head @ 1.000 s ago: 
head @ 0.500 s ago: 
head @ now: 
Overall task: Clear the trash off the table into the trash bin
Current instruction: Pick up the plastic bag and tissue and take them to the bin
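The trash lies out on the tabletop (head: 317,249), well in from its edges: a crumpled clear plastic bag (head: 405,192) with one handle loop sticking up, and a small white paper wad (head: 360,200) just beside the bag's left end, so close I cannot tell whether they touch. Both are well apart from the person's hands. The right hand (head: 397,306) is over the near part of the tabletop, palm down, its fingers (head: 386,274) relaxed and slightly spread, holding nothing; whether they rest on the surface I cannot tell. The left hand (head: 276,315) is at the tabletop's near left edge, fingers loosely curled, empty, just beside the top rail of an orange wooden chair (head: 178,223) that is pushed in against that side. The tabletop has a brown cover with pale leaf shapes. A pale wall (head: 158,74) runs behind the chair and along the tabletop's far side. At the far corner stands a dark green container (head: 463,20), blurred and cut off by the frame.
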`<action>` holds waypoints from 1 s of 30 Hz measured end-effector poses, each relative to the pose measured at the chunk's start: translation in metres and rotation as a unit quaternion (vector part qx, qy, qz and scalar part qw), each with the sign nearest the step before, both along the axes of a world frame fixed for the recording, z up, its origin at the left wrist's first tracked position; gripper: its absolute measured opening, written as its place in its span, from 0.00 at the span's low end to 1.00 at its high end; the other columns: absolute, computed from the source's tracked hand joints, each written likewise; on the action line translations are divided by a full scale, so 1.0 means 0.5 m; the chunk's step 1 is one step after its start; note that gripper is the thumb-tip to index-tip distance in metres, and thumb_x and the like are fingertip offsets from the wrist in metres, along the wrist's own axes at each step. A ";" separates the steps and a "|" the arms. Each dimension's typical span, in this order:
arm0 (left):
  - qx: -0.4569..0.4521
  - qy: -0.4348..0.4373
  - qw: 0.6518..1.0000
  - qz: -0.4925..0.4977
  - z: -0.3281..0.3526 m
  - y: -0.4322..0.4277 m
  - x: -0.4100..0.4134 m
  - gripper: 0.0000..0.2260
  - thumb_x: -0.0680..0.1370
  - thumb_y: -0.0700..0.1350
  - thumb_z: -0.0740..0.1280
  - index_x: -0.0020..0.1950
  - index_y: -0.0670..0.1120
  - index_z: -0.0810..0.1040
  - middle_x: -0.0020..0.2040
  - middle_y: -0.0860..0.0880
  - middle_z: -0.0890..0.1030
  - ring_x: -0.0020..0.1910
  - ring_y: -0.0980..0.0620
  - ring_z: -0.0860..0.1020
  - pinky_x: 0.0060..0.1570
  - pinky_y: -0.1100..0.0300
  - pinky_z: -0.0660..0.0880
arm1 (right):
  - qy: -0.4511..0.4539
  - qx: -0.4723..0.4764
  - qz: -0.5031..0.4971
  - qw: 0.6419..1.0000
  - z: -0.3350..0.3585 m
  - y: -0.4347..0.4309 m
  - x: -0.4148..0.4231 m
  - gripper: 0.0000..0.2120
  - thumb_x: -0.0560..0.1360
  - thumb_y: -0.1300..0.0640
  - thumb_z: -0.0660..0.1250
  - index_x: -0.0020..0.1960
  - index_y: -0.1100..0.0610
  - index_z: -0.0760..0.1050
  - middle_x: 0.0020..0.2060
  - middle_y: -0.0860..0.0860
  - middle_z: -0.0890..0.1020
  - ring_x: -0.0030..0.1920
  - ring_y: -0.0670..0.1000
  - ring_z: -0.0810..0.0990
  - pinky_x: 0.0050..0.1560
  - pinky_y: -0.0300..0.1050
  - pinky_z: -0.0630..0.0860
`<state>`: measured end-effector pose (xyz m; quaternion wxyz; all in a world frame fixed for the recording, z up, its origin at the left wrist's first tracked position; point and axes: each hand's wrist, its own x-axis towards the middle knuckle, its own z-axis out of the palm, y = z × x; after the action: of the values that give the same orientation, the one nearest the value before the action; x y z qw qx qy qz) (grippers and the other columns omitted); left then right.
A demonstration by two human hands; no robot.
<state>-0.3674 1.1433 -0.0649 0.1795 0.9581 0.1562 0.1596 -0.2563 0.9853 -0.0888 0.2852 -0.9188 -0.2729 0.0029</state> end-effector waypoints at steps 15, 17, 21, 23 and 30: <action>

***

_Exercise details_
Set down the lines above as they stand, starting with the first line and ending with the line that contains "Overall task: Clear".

_Answer to this problem_
head @ 1.000 s ago: 
head @ 0.500 s ago: 
head @ now: 
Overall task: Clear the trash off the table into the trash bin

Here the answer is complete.